Required work:
Please write out the listing below again in its exact form.

Input data:
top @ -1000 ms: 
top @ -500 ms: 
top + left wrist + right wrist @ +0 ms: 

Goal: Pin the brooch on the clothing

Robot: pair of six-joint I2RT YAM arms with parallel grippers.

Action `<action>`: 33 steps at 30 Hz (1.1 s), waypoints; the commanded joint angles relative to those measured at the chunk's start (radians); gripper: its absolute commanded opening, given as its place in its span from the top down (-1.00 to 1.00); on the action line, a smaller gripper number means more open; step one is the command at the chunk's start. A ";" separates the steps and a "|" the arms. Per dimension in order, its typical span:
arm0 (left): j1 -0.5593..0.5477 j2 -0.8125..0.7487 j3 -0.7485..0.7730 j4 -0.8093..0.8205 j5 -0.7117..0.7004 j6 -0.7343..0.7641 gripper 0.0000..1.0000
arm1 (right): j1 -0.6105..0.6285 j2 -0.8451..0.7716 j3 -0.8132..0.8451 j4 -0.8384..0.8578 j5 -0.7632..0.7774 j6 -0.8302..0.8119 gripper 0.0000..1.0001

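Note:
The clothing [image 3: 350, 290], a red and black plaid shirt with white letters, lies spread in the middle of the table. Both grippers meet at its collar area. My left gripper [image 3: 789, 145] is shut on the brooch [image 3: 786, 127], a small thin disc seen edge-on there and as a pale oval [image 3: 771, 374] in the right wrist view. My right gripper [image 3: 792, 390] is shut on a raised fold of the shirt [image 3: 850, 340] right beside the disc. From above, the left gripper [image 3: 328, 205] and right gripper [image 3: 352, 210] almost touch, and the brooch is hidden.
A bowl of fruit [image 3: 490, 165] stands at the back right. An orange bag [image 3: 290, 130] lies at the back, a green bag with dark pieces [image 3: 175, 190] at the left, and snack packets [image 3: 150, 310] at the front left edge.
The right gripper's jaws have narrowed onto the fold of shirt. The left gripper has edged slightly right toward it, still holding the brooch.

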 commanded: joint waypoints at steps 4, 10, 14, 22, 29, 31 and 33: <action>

Answer:
top @ -1000 ms: 
top @ -500 ms: 
top + left wrist + right wrist @ +0 ms: 

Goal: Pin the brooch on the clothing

Robot: pair of six-joint I2RT YAM arms with parallel grippers.

Action `<action>`: 33 steps at 30 Hz (1.1 s), waypoints; the commanded joint angles relative to those measured at the chunk's start (radians); gripper: its absolute commanded opening, given as its place in its span from the top down (-1.00 to 1.00); on the action line, a smaller gripper number means more open; step one is the command at the chunk's start. A ";" separates the steps and a "|" the arms. Per dimension in order, its typical span:
arm0 (left): j1 -0.5593..0.5477 j2 -0.8125..0.7487 j3 -0.7485..0.7730 j4 -0.8093..0.8205 j5 -0.7117..0.7004 j6 -0.7343..0.7641 gripper 0.0000..1.0000
arm1 (right): j1 -0.6105..0.6285 j2 -0.8451..0.7716 j3 -0.8132..0.8451 j4 -0.8384..0.8578 j5 -0.7632..0.7774 j6 -0.8302..0.8119 gripper 0.0000..1.0001

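Note:
The clothing [image 3: 350, 290], a red and black plaid shirt with white letters, lies spread in the middle of the table. Both grippers meet at its collar area. My left gripper [image 3: 789, 145] is shut on the brooch [image 3: 786, 127], a small thin disc seen edge-on there and as a pale oval [image 3: 771, 374] in the right wrist view. My right gripper [image 3: 792, 390] is shut on a raised fold of the shirt [image 3: 850, 340] right beside the disc. From above, the left gripper [image 3: 328, 205] and right gripper [image 3: 352, 210] almost touch, and the brooch is hidden.
A bowl of fruit [image 3: 490, 165] stands at the back right. An orange bag [image 3: 290, 130] lies at the back, a green bag with dark pieces [image 3: 175, 190] at the left, and snack packets [image 3: 150, 310] at the front left edge.
The right gripper's jaws have narrowed onto the fold of shirt. The left gripper has edged slightly right toward it, still holding the brooch.
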
 commanded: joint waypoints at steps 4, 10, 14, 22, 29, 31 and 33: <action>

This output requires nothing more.